Post by mikvan52 » March 31st, 2010, 9:49 am

ranger wrote:
snowleopard wrote:Based on your extensive experience of sweep rowing, can you explain why it is that rating up in an eight makes no cardiovascular demands on the rower?
The faster the boat, the lighter the water--and so the higher the rate.

An eight feels like 90 df.; a single feels like 190 df.

ranger
Rich: Just for fun: Tell us about your fictitious experiences sweep rowing. You know, where you developed your "feels like".
or...Perhaps you got it from Rupp by the process known as internetal rectal osmosis? ie: Where truth falls before cyber-blab. :lol:

You have now proven w/o a doubt that you don't know squat about rowing (OTW)

BTW:
Based on your estimation of 190 df feel while sculling:
Invitation now rescinded to Masters Nationals 2x partnership....
You clearly have no feel of a boat and are, therefore, a hopeless case OTW.
(readers following these sorry exchanges should remember: ranger has advertised that he has rowed many many more meters in a single than I have! And--- he comes up with this.. about feel?
I'll take him on his word.. So: In this case, he's DOA at any start line for the rest of his life... Sad but true.)

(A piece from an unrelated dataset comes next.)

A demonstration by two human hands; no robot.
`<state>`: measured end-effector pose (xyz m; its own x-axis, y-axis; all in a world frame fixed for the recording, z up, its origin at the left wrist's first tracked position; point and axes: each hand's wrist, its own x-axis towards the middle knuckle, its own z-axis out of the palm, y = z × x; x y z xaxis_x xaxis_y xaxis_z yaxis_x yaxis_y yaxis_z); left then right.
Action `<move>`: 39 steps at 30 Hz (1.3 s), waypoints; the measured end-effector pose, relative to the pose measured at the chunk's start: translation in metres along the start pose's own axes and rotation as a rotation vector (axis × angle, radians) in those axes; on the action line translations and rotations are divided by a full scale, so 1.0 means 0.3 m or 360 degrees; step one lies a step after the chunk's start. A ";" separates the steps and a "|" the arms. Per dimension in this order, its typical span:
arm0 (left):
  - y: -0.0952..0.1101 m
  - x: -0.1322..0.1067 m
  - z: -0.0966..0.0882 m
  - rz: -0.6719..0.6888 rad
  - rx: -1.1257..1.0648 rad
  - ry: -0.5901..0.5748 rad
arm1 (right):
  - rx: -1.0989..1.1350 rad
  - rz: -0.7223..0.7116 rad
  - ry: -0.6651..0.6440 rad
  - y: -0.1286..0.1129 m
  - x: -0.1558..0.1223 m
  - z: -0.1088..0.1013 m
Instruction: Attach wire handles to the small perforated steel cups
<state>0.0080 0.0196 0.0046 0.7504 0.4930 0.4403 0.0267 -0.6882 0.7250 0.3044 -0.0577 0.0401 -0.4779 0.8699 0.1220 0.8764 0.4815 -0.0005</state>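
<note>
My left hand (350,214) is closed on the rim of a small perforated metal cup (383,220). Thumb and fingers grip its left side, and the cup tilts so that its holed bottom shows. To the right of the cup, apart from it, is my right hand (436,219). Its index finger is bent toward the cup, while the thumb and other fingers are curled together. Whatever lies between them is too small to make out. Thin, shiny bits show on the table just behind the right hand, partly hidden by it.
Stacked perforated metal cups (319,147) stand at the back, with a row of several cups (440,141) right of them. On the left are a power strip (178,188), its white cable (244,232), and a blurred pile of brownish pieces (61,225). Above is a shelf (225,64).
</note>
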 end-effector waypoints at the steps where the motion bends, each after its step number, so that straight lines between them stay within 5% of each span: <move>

I've had it with this moronic exchange (my own included!)
(this should provide fodder for the ranger posting behemoth)

Sayonara!
I'm no longer interested in hearing lies and predictions w/o real training being discussed.

Since Rich only races when he thinks he can win, he will never race on the water ("race" means against competitors, BTW, not "the clock" / by himself).
Perhaps in two years I'll face him at CRASH-B... but I doubt it as he doesn't show there anymore.(Last 5 years =ing 0 for 5!)